WireGuard's data plane is cryptokey routing: each peer claims a set of AllowedIPs, and a packet only enters that peer's tunnel if its destination matches. There is no default route via WireGuard — there is only "longest-prefix match across all my peers' AllowedIPs, on this interface."

The deployed wg0-primary.conf:

[Peer]   # russia
PublicKey = f2iFp/7XVn8KCPMn3v9jfN9OtG3yvfwvI++uNyjqLFs=
AllowedIPs = 10.0.2.0/24, 10.0.3.0/24, 10.0.4.0/24, 10.0.5.0/24, 10.0.6.0/24

A packet to 8.8.8.8 matches none of those prefixes. WireGuard refuses to put it in the tunnel. The kernel then walks the rest of the routing table, finds default via 172.20.0.1 dev eth0, ships the packet straight to Docker's bridge gateway. This single bug is enough to bypass the entire chain.

Same pattern in every other hop's "next" peer entry — narrow 10.0.x.0/24 lists, never the catch-all. The chain was wired for return paths but never for outbound.
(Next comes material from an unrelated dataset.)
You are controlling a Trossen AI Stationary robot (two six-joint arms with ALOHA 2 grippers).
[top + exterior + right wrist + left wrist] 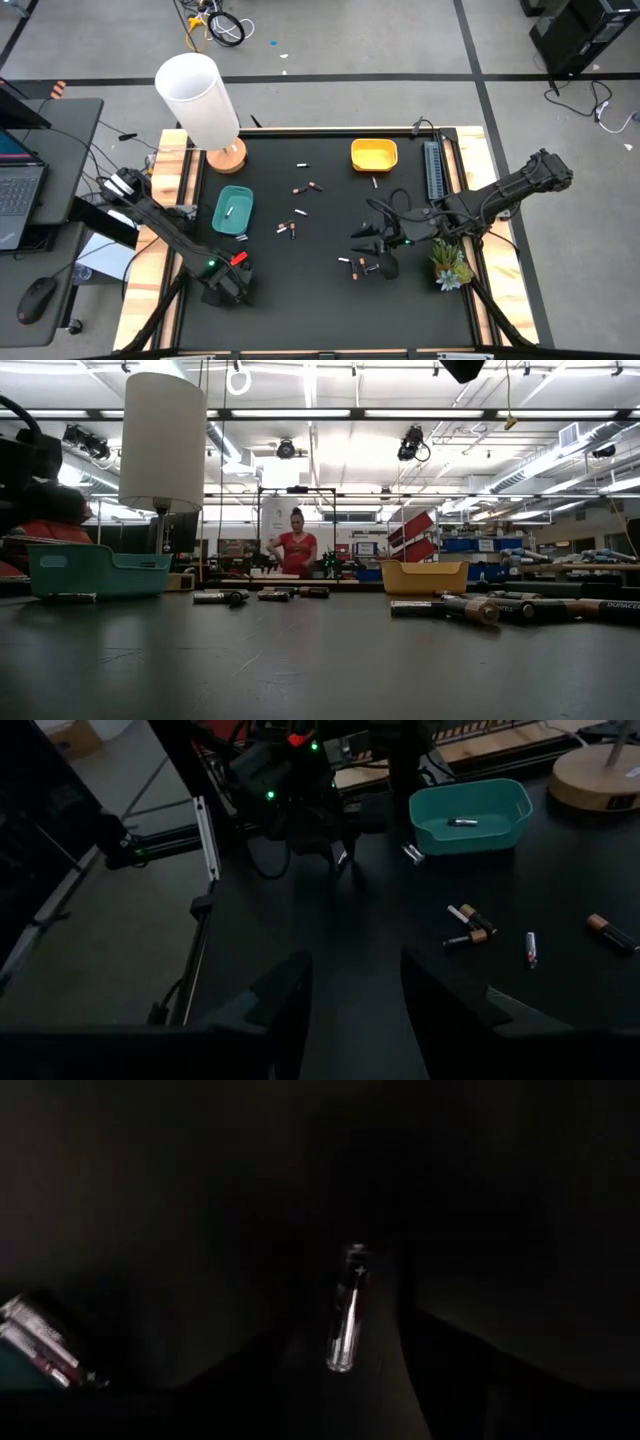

The fix is a single principle: on each middle hop, the peer toward the internet gets AllowedIPs = 0.0.0.0/0; the peer toward the client gets just the upstream tunnel /24. Longest-prefix match ensures the narrow peer wins for return packets to 10.0.x.0/24, so the 0.0.0.0/0 on the forward direction is safe — it only catches what doesn't match anything more specific.

After the patch:

# wg0-russia.conf
[Peer]   # primary (return path only)
AllowedIPs = 10.0.1.0/24
[Peer]   # canada (catch-all -- the chain forwarder)
AllowedIPs = 0.0.0.0/0

#2: The default-route override was malformed

configure-hop.sh tried to take over the container's default route:

ip route add default via ${NEXT_HOP} dev wg0 metric 100

Two compounding errors:

• ${NEXT_HOP} was the Docker bridge IP of the next container (e.g., 172.20.0.30 for russia → canada). That's not on wg0 — wg0's subnet is 10.0.3.0/24. The route reads as "default via 172.20.0.30 dev wg0", which the kernel accepts but can't actually use; there's no path from wg0 to a 172.20.0.0/16 address. The correct gateway is the wg-side IP of the next hop: 10.0.3.1.
• Even with the correct gateway, metric 100 is worse than the Docker default's metric 0, so the kernel keeps using the Docker bridge.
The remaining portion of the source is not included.